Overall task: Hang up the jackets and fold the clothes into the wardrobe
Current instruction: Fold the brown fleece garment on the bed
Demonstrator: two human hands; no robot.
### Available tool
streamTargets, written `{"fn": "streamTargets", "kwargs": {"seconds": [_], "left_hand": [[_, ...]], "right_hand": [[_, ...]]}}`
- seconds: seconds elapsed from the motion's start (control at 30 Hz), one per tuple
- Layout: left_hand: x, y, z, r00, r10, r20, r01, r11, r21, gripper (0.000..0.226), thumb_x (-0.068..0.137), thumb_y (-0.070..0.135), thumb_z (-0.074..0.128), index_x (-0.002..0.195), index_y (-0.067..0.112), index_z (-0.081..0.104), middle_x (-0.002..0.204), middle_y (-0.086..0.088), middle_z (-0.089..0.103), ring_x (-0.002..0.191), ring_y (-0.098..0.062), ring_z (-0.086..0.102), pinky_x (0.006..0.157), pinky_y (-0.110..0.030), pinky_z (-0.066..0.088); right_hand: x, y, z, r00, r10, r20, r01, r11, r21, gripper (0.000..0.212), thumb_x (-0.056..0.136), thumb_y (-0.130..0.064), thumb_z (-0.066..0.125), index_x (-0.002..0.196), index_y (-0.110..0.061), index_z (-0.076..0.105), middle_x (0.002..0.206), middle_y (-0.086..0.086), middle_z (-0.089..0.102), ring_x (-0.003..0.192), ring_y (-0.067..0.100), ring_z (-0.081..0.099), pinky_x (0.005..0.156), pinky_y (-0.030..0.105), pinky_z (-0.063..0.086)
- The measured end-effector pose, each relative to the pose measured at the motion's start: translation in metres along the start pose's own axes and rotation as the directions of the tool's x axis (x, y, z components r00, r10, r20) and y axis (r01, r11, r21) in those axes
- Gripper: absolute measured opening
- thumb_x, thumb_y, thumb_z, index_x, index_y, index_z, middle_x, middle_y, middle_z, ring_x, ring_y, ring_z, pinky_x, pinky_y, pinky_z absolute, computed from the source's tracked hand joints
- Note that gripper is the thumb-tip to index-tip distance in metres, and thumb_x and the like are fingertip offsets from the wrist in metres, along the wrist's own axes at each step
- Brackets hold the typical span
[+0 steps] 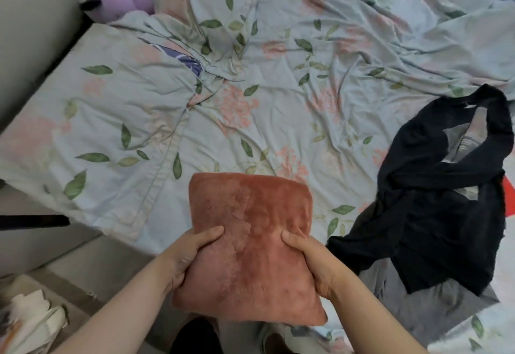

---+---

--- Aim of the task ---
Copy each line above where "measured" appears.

--- Result of this exercise ---
- The measured end-effector pose, each relative to the pose measured at the motion's start: translation in metres along the start pose's own axes and rotation as the directions of the tool's x axis (x, y, z components r00, r10, r20) and y axis (r01, r11, r21) in those axes
- Gripper: absolute measured opening

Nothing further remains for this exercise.